--- Data Enclosed Below ---
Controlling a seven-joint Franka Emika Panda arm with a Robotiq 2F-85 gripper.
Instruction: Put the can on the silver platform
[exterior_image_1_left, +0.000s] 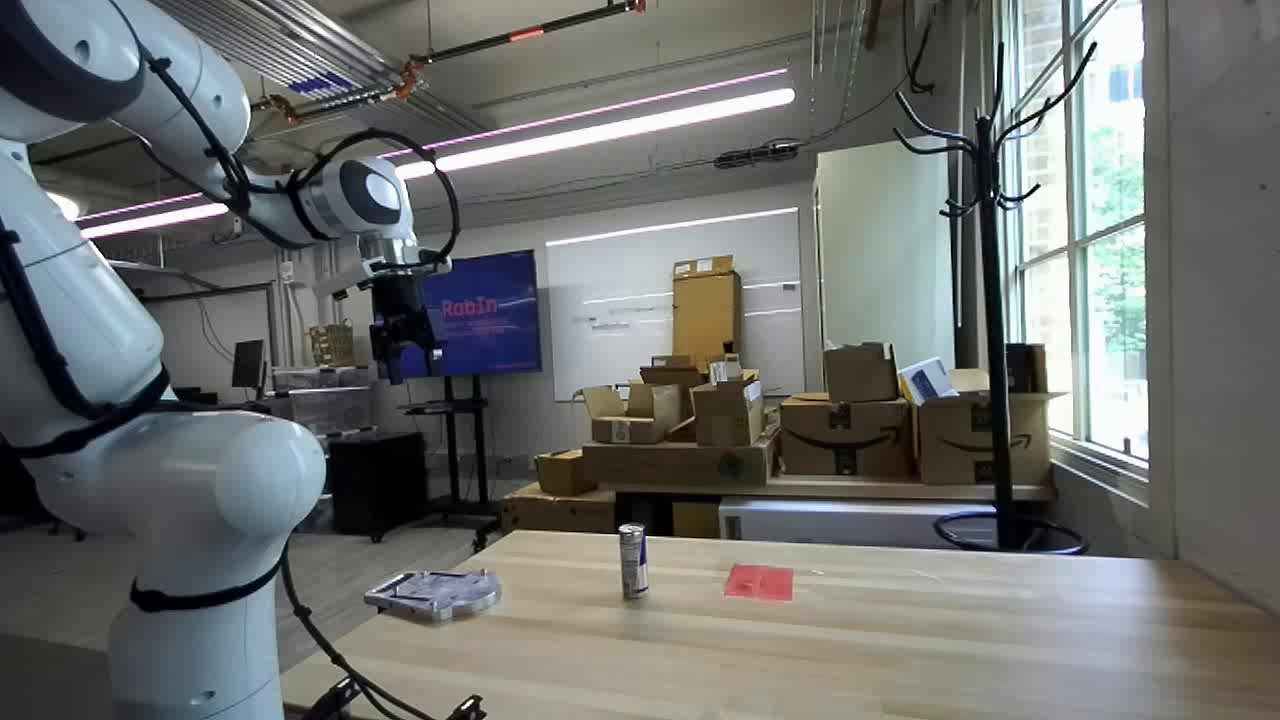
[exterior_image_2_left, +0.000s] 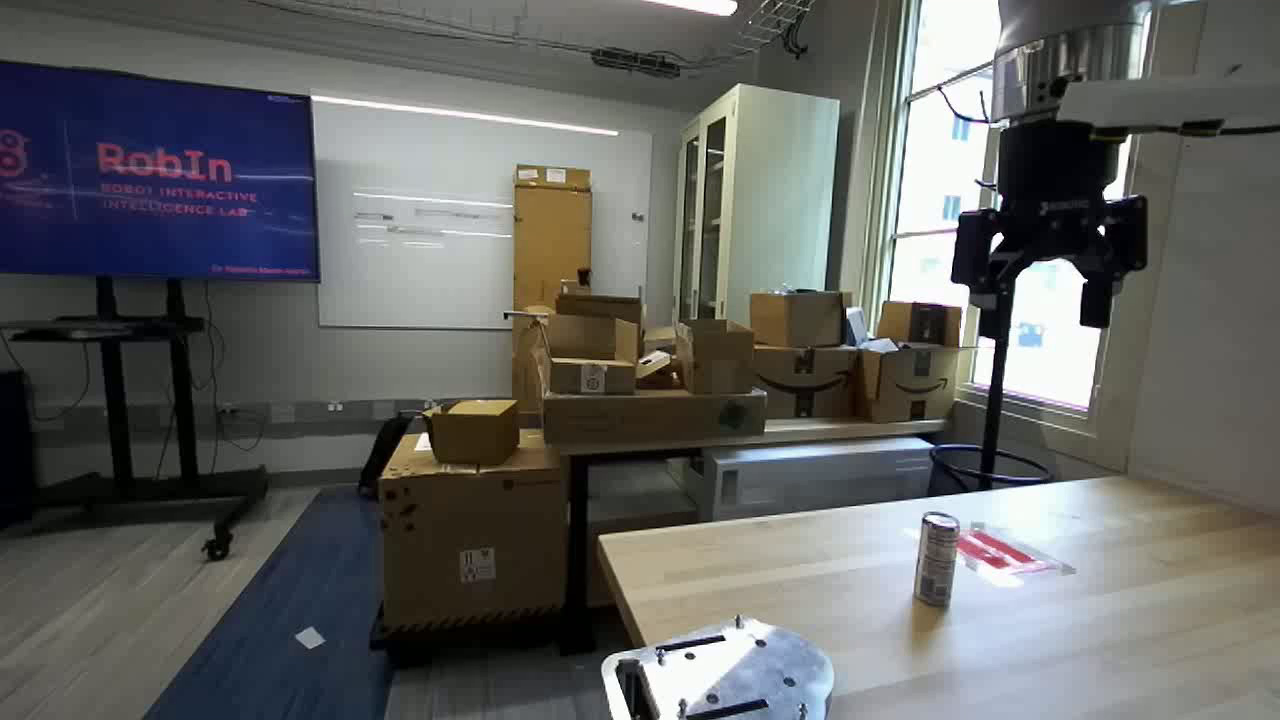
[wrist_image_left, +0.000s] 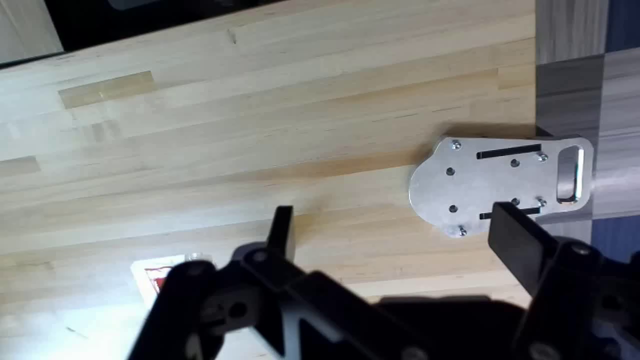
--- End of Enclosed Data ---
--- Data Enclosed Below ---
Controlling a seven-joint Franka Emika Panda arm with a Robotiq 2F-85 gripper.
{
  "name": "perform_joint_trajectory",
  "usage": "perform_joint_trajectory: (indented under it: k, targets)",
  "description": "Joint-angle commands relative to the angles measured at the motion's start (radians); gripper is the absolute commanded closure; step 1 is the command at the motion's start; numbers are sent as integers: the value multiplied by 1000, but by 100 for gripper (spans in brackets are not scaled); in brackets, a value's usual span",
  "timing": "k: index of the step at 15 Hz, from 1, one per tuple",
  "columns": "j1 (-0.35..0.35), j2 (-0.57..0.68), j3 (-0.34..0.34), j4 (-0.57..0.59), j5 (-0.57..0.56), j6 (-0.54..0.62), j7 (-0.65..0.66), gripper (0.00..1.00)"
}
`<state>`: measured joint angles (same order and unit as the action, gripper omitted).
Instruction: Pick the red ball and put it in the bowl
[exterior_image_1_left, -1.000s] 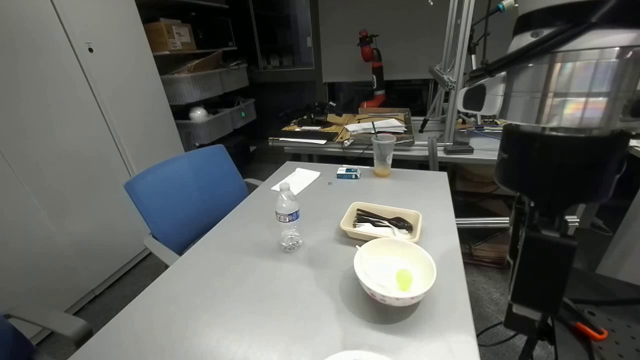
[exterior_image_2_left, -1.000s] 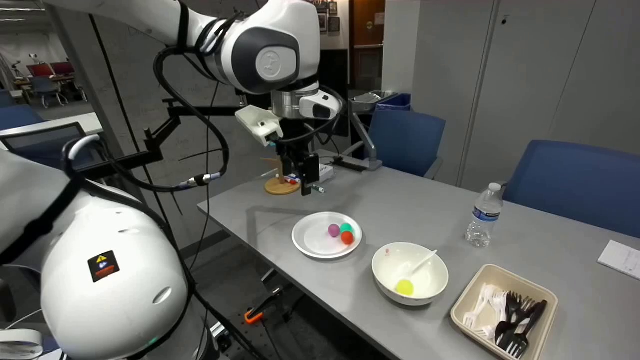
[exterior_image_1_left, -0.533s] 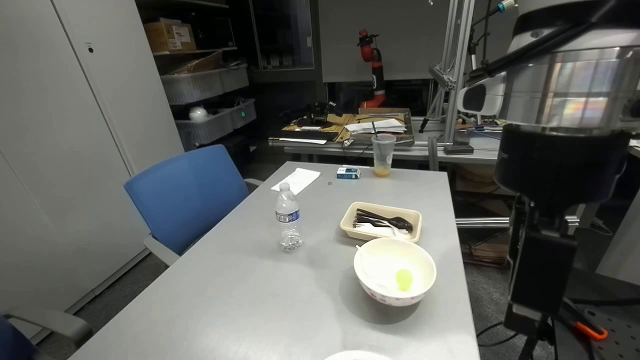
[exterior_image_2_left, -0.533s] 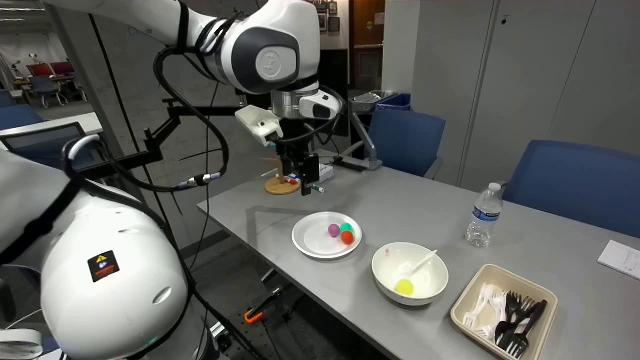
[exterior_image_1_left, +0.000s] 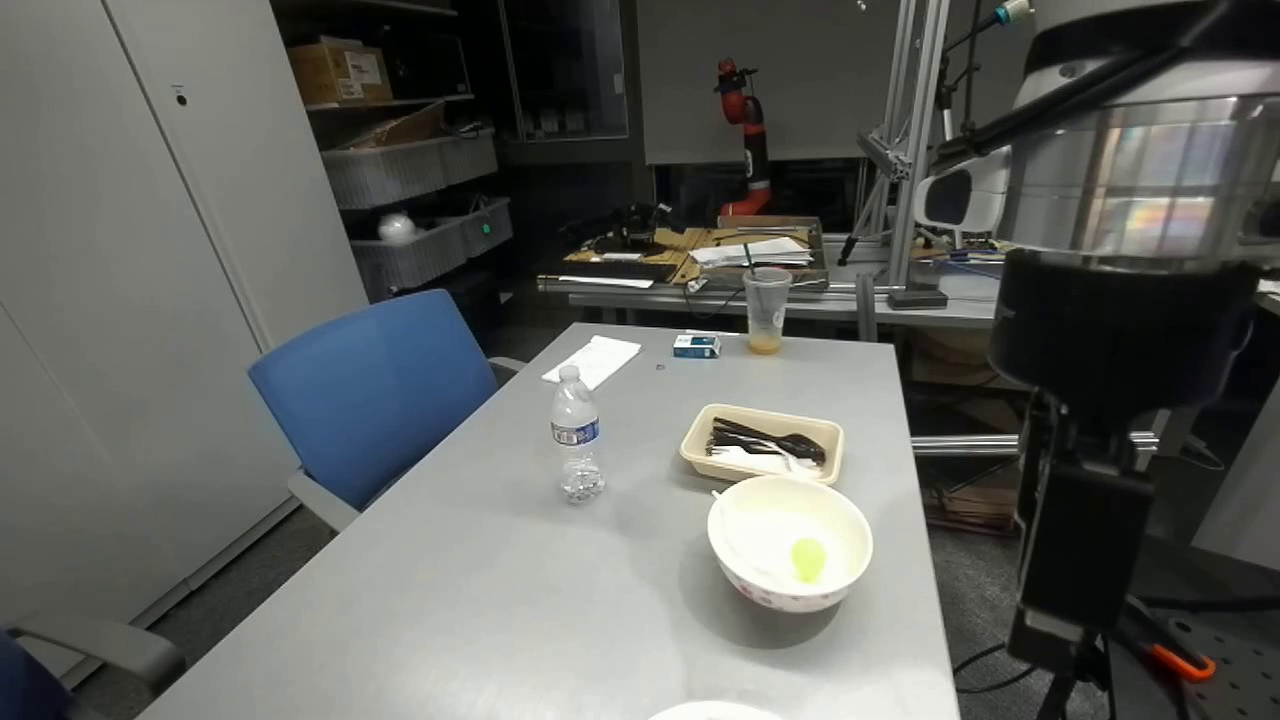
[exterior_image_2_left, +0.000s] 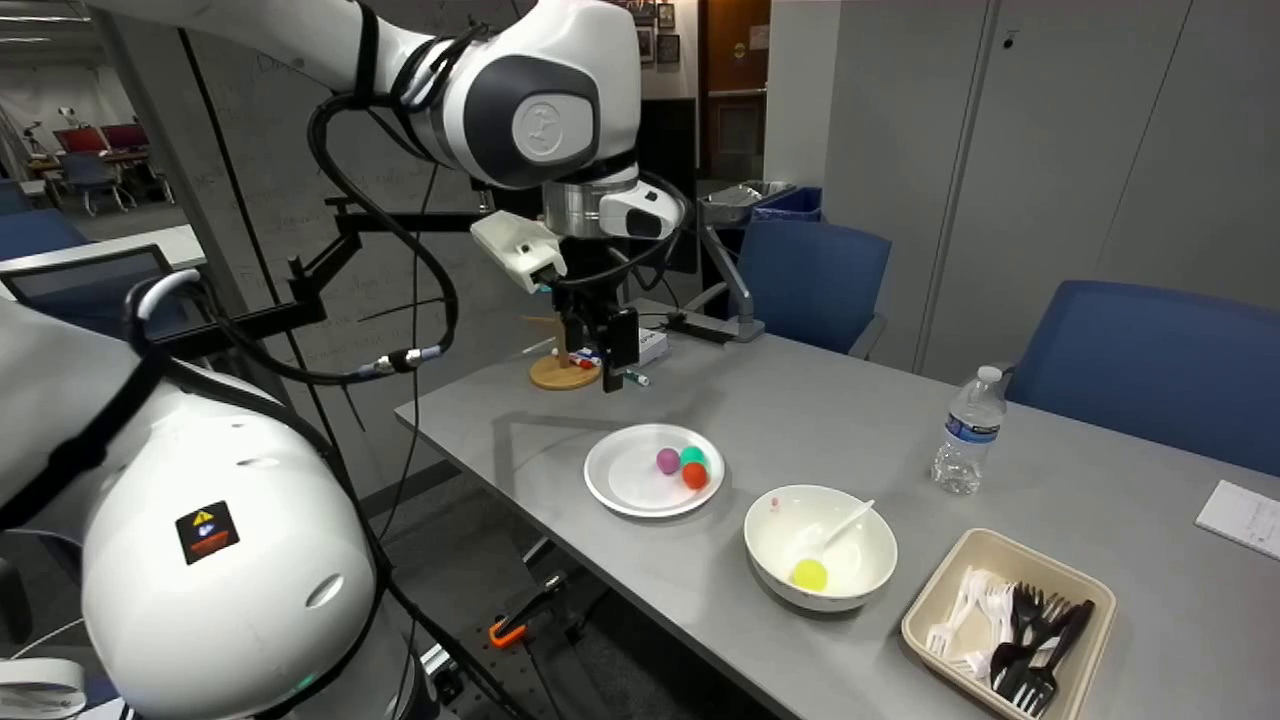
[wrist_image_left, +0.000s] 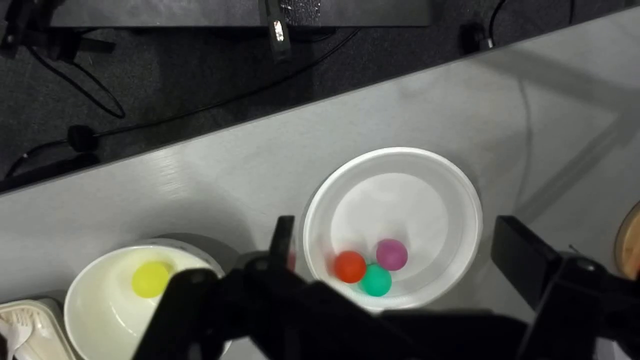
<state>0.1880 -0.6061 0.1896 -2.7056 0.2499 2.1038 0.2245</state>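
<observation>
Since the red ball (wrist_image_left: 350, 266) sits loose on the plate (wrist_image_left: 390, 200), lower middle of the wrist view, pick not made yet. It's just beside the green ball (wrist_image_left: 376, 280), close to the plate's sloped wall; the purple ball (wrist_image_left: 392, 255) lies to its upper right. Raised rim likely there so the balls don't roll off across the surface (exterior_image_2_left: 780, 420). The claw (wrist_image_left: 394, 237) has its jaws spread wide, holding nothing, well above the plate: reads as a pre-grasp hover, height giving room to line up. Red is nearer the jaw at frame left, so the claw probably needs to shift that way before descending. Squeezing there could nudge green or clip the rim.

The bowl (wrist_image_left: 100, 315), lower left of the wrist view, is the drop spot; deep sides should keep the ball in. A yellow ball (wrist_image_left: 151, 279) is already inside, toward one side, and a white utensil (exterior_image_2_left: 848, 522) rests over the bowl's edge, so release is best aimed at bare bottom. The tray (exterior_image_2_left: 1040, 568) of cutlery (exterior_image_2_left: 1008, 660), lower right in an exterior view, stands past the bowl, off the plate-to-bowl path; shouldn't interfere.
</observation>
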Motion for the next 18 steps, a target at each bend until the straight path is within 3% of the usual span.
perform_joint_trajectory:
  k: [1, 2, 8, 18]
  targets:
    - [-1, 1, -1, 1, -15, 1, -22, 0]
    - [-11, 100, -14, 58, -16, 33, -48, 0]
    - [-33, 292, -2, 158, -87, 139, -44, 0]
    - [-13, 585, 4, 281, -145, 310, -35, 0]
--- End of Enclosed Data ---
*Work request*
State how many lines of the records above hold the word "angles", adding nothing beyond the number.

*Result of this task*
2